With high theoretical capacity, tin phosphide (Sn₄P₃) has recently garnered attention as the anode for potassium-ion batteries (PIBs). However, its application is limited by the rapid capacity decay, which is highly correlated with the stability of solid electrolyte interphase (SEI). Here, we explore how the solvation structure of electrolytes affects the interphase components for the Sn₄P₃ anode, thus determining the cycle stability. The decomposition of FSI⁻ and ester solvents, particularly EC, may result in the SEI layer being enriched with poly(CO₃) and K-F, leading to a more stable cycling capability of K/Sn₄P₃ batteries in the KFSI-EC:DMC:EMC electrolyte. Moreover, a compact and uniform SEI layer promotes cycle stability. Theoretical analysis of the solvation structure epitomizes that the KFSI-EC:DMC:EMC electrolyte can generate a stable SEI layer due to K⁺ interacting more with FSI⁻ anions and EC solvent. The finding of this work helps us comprehend how SEI layer components affect the capacity of Sn₄P₃ anodes in PIBs.

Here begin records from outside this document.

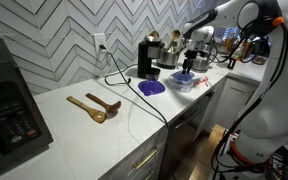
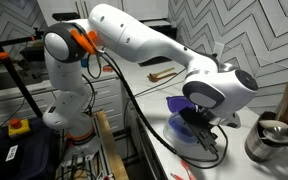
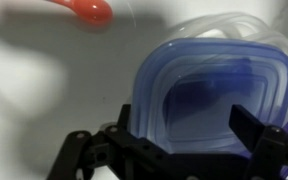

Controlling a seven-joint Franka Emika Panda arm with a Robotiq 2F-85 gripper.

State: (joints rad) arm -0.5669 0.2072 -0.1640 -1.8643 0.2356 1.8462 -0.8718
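The end effector (image 3: 189, 128) hung with its jaws spread wide just above a clear plastic container (image 3: 212, 95) with a blue lid, one finger on either side, on the white counter (image 1: 114, 125). Whether the fingers touched it could not be told. A second blue lid (image 1: 152, 88) lay near the container. A black coffee maker (image 1: 147, 57) stood behind that lid, and two wooden spoons (image 1: 94, 106) lay well apart. A red spoon (image 3: 84, 10) lay beyond the container in the wrist view.

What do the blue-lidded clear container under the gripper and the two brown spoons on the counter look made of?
The blue-lidded clear container: likely plastic, glossy, translucent rim and lid. The two brown spoons: apparently wood, matte, warm brown; grain too small to see.
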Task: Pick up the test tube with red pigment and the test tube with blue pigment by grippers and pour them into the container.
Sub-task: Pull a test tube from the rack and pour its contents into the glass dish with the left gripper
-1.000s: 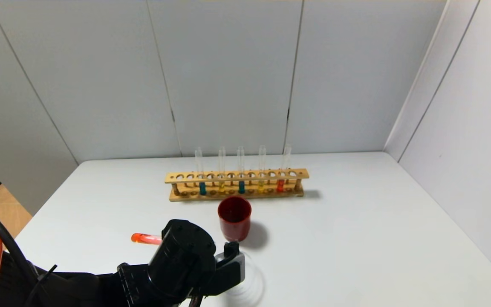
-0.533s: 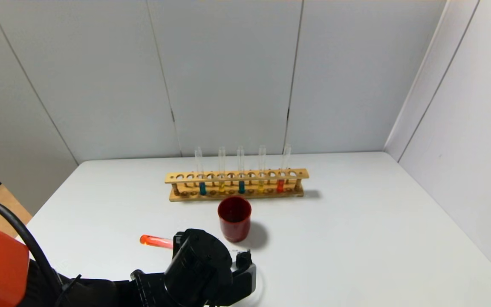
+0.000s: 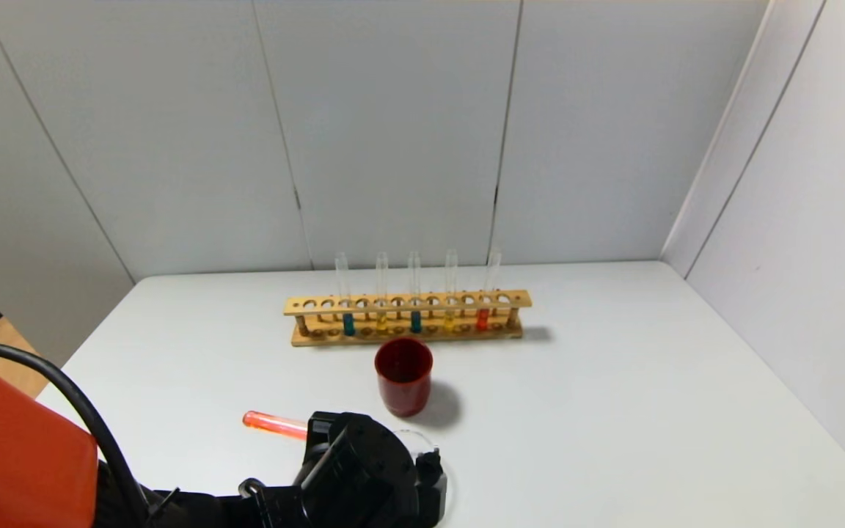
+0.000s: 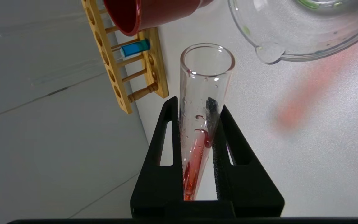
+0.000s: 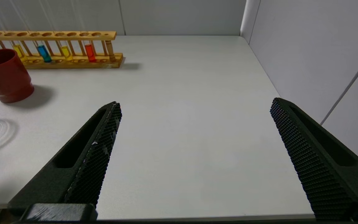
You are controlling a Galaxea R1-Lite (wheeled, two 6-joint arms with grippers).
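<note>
At the lower left of the head view my left hand (image 3: pixel 433 469) has moved lower and nearer, clenched on the test tube with red pigment (image 3: pixel 273 423), now nearly level. Its mouth nears the container (image 4: pixel 303 31) at lower centre, so pouring begins. My right hand (image 5: pixel 194 158) waits released over the desk (image 3: pixel 613 411) on the right.

No readable text, labels, brands or numbers anywhere, only faint green marks on the glass beaker (image 4: pixel 303 28), too blurred to read
</note>
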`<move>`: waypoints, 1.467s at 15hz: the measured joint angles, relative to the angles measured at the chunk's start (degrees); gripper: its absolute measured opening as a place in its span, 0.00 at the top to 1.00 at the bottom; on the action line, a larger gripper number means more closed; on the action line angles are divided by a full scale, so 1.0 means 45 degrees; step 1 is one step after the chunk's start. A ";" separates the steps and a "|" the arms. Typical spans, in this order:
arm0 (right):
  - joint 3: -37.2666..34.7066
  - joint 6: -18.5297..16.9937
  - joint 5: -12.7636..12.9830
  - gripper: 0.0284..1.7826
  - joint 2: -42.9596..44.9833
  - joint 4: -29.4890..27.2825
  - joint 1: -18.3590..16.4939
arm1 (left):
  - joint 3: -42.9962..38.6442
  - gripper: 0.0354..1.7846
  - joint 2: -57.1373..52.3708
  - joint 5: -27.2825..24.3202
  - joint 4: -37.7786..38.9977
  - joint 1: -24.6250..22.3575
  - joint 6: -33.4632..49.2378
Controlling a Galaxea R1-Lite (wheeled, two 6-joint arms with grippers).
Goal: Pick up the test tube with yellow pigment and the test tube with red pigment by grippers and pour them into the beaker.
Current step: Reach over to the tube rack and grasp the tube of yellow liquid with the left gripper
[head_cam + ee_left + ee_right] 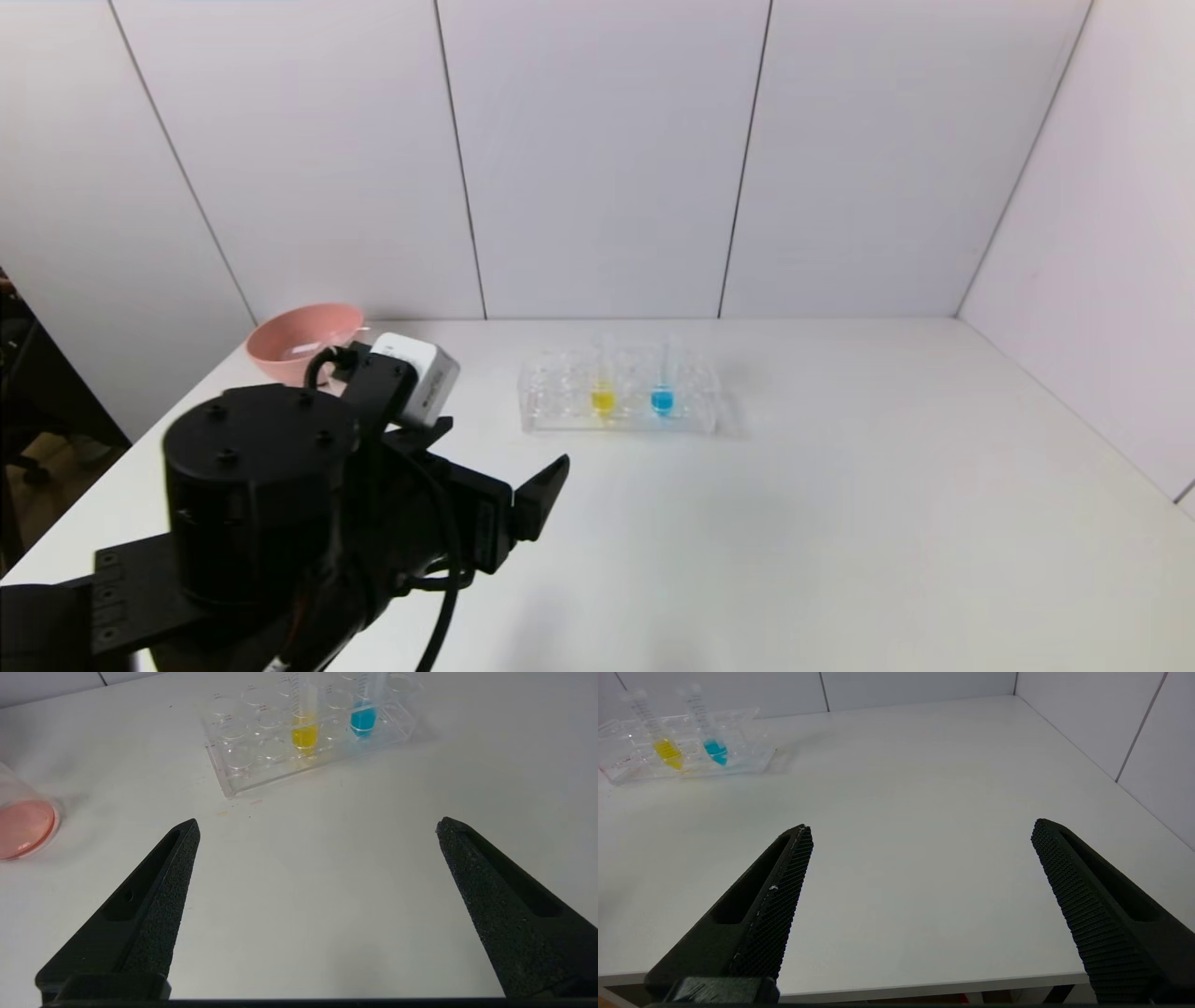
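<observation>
The test tube with yellow pigment [603, 397] stands upright in a clear rack [560, 411] at mid-table; it also shows in the left wrist view [304, 732] and the right wrist view [668, 751]. The test tube with red pigment is out of view. The beaker [21, 828], clear with pinkish-red liquid in its bottom, stands to the rack's left; the left arm hides it in the head view. My left gripper [317, 825] is open and empty over bare table short of the rack. My right gripper [922, 827] is open and empty above the table's near edge.
A tube with blue liquid [662, 399] stands beside the yellow one in the rack. A pink bowl [303, 341] sits at the back left. White walls close the table at the back and right. A few small coloured specks [238, 807] lie before the rack.
</observation>
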State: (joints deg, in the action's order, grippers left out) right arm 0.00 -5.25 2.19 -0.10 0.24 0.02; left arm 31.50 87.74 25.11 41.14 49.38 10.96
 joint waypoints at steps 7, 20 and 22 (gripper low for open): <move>0.0000 0.0005 0.0000 0.04 0.0000 0.0000 0.0000 | 0.3270 0.01 0.5058 0.3343 0.2836 0.0675 0.1059; 0.0000 0.0000 0.0000 0.04 0.0000 0.0005 -0.0005 | 0.8620 0.01 0.9425 0.3397 0.3205 -0.1027 -0.0563; 0.0000 0.0000 0.0000 0.04 0.0000 0.0000 -0.0005 | 0.9243 0.01 0.9817 0.3421 0.3210 -0.1211 -0.0672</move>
State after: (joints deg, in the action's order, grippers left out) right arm 0.00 -5.25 2.19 -0.10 0.24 0.00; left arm 73.09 131.91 40.51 55.59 43.93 7.94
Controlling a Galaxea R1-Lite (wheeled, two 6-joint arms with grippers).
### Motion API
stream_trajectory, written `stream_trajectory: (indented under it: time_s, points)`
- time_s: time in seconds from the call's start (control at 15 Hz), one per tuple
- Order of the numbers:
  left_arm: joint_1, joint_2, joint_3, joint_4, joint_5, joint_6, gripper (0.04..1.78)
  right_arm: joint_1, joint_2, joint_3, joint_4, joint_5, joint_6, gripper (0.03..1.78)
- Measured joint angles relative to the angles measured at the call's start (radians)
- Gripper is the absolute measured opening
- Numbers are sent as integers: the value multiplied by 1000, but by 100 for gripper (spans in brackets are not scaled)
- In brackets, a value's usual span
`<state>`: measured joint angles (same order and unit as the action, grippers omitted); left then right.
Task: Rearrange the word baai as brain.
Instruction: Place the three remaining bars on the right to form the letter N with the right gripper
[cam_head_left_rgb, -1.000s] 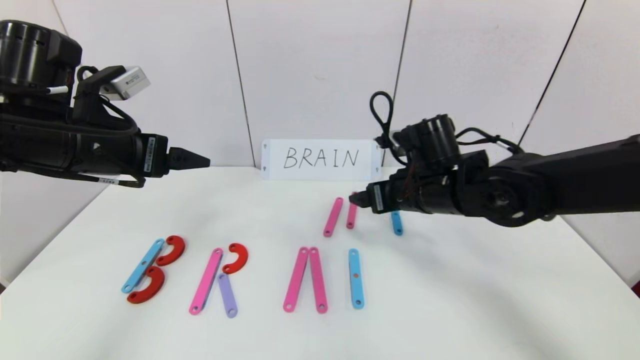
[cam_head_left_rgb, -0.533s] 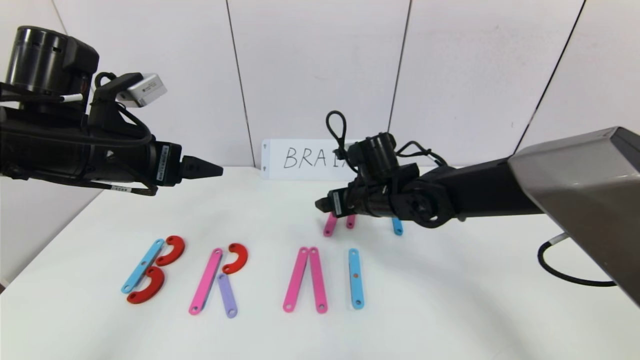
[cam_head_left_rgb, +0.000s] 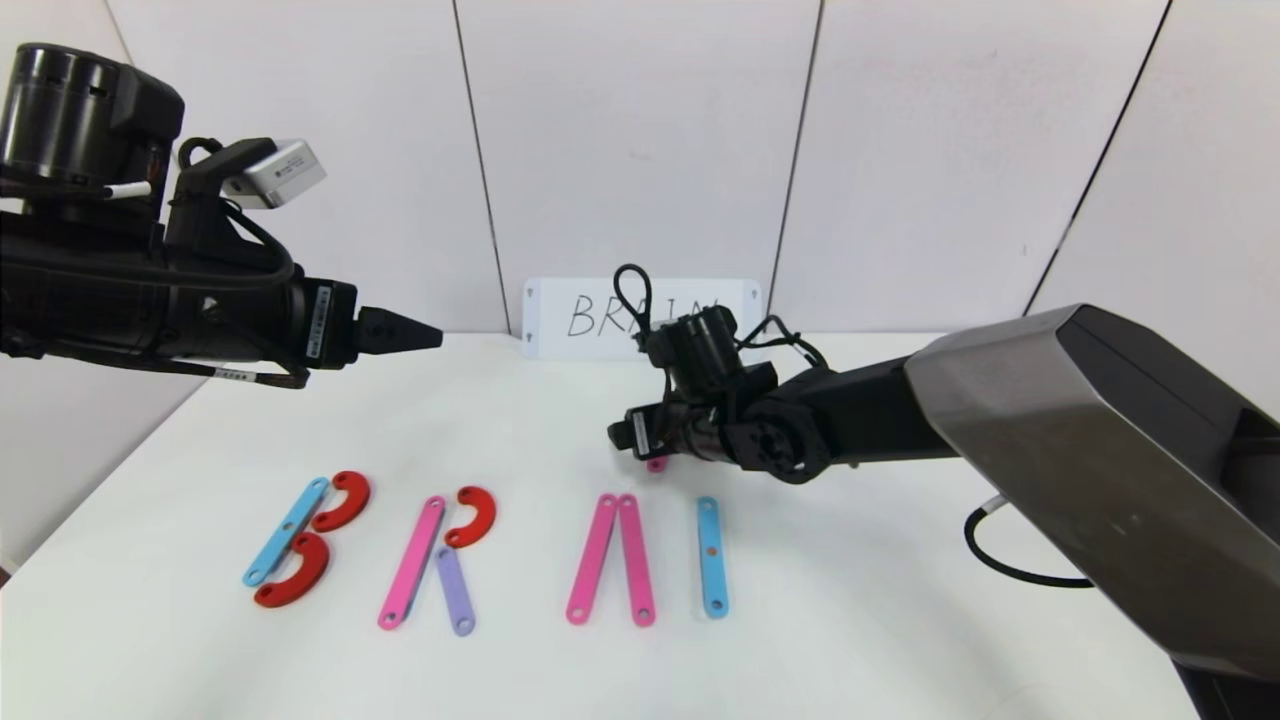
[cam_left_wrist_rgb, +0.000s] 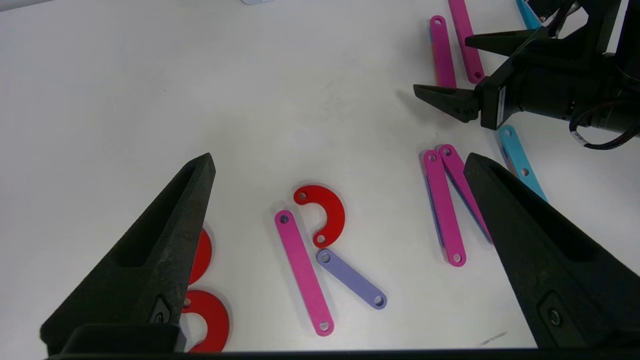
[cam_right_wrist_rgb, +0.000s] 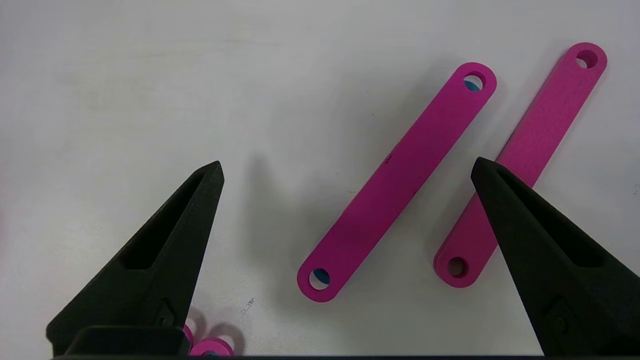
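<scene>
Nearest, flat on the white table: the word baai, spread in a row as B, R, two leaning pink strips, one blue. Just behind, spare pink strips under right gripper, jaws wide apart, low over them. Higher at far left, left gripper, also spread. Farthest, BRAIN card, half hidden by the right arm.

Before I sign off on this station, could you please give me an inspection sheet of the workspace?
Surface: white table, flat.
Job's things: plastic letters B, R, A, I in a row; spare pink strips behind, N missing.
Clutter: nothing seen.
Grippers: right gripper open, above the spare strips; left gripper open, raised at left.
Cables: black cable on the table at right.
Surroundings: BRAIN card against white wall panels.
</scene>
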<state>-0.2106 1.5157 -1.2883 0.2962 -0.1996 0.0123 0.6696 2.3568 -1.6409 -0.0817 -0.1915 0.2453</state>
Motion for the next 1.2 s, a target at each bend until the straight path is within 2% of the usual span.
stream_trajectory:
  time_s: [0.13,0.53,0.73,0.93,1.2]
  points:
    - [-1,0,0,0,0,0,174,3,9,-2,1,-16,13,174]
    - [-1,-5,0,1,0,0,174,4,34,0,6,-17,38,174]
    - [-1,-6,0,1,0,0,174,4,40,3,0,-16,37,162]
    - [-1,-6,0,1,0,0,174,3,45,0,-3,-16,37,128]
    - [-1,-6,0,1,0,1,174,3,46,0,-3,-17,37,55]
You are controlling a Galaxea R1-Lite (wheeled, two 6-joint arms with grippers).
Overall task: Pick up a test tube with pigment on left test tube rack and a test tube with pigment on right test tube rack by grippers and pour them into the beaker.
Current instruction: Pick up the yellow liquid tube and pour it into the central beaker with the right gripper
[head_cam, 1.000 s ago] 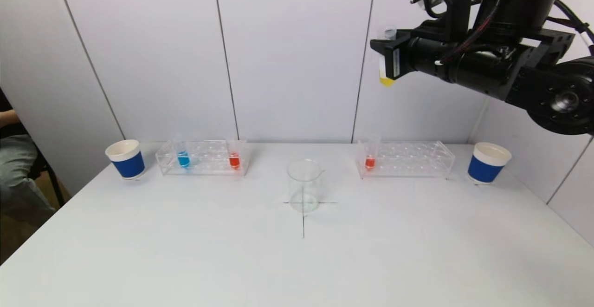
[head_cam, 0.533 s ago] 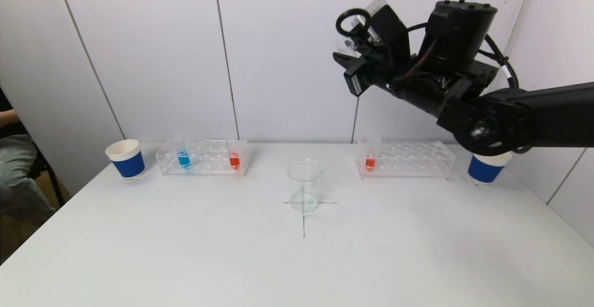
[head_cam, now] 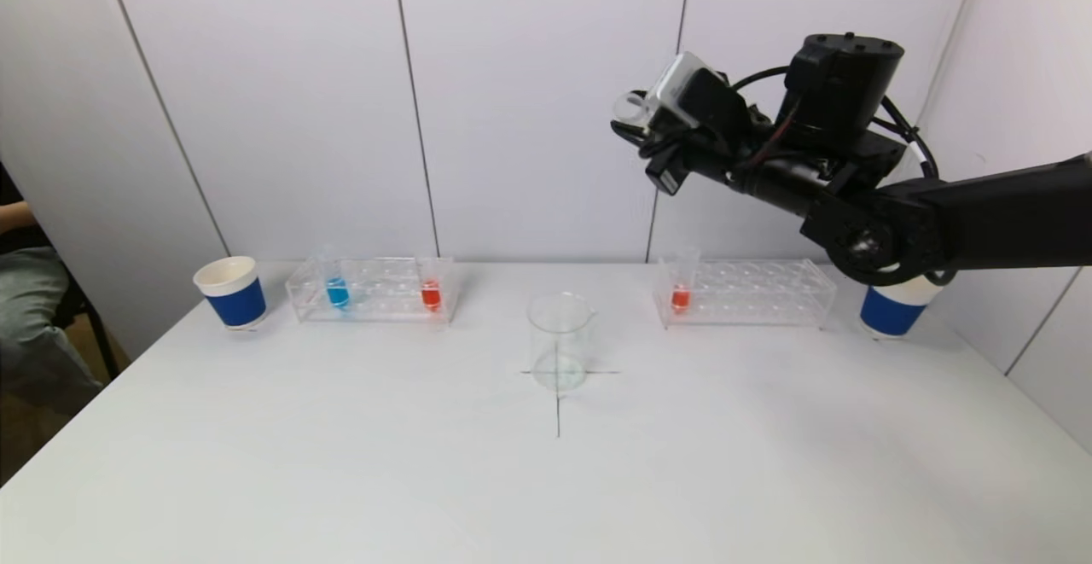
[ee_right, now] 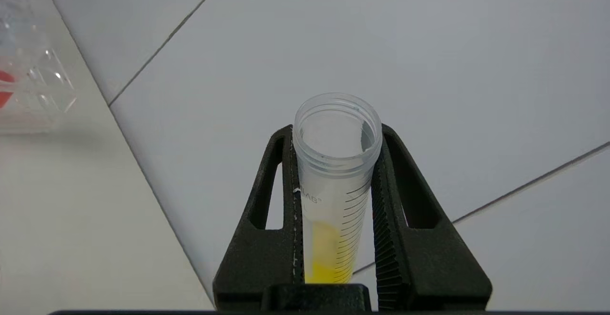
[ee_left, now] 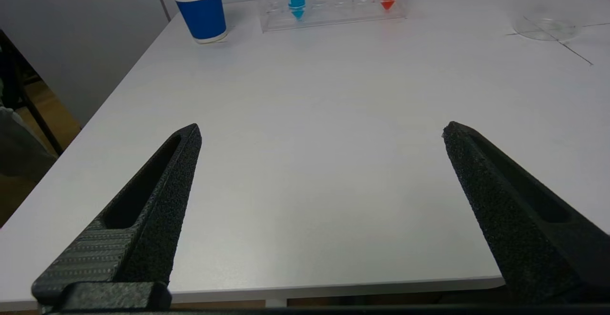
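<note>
Beaker (head_cam: 560, 340): clear, upright on the cross mark at the middle of the bench (head_cam: 341, 462), between the two racks, so that either arm could likely reach it to pour; contents, if any, too faint to tell. Left test tube rack (head_cam: 373, 289): clear, at the far left of the bench, holding a blue tube (head_cam: 336, 286) and a red tube (head_cam: 431, 287), both upright. Right test tube rack (head_cam: 744, 293): clear, at the far right, one red-filled tube (head_cam: 681, 289) upright at its inner end. Paper cups: one blue-banded cup (head_cam: 231, 292) outside the left rack, another (head_cam: 890, 310) outside the right rack. Right tool (ee_right: 335, 162): raised high above the bench, over the inner end of the right rack, clamped on a yellow-pigment tube (ee_right: 333, 186); the tube appears tilted over, mouth toward the beaker side, judged a carry toward pouring. Left tool (ee_left: 321, 131): low near the bench's front edge, spread wide apart, holding nothing, parked.
</note>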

具有高理论容量的磷化锡（Sn ₄ P ₃）最近作为钾离子电池（PIB）的负极而受到关注。然而，其应用受限于快速的容量衰减，这与固体电解质界面（SEI）的稳定性高度相关。在这里，我们探讨了电解质的溶剂化结构如何影响 Sn ₄ P ₃负极的相间成分，从而决定循环稳定性。FSI ^-和酯溶剂，特别是 EC 的分解可能导致 SEI 层富含聚 (CO _{3 ) 和 KF，从而导致 K/Sn 4} P ₃的循环能力更稳定KFSI-EC:DMC:EMC 电解液中的电池。此外，致密且均匀的 SEI 层可提高循环稳定性。^{溶剂化结构的理论分析表明，由于 K +}与 FSI ^-阴离子和 EC 溶剂的相互作用更多， KFSI-EC:DMC:EMC 电解质可以产生稳定的 SEI 层。这项工作的发现有助于我们理解 SEI 层成分如何影响 PIB 中 Sn ₄ P ₃阳极的容量。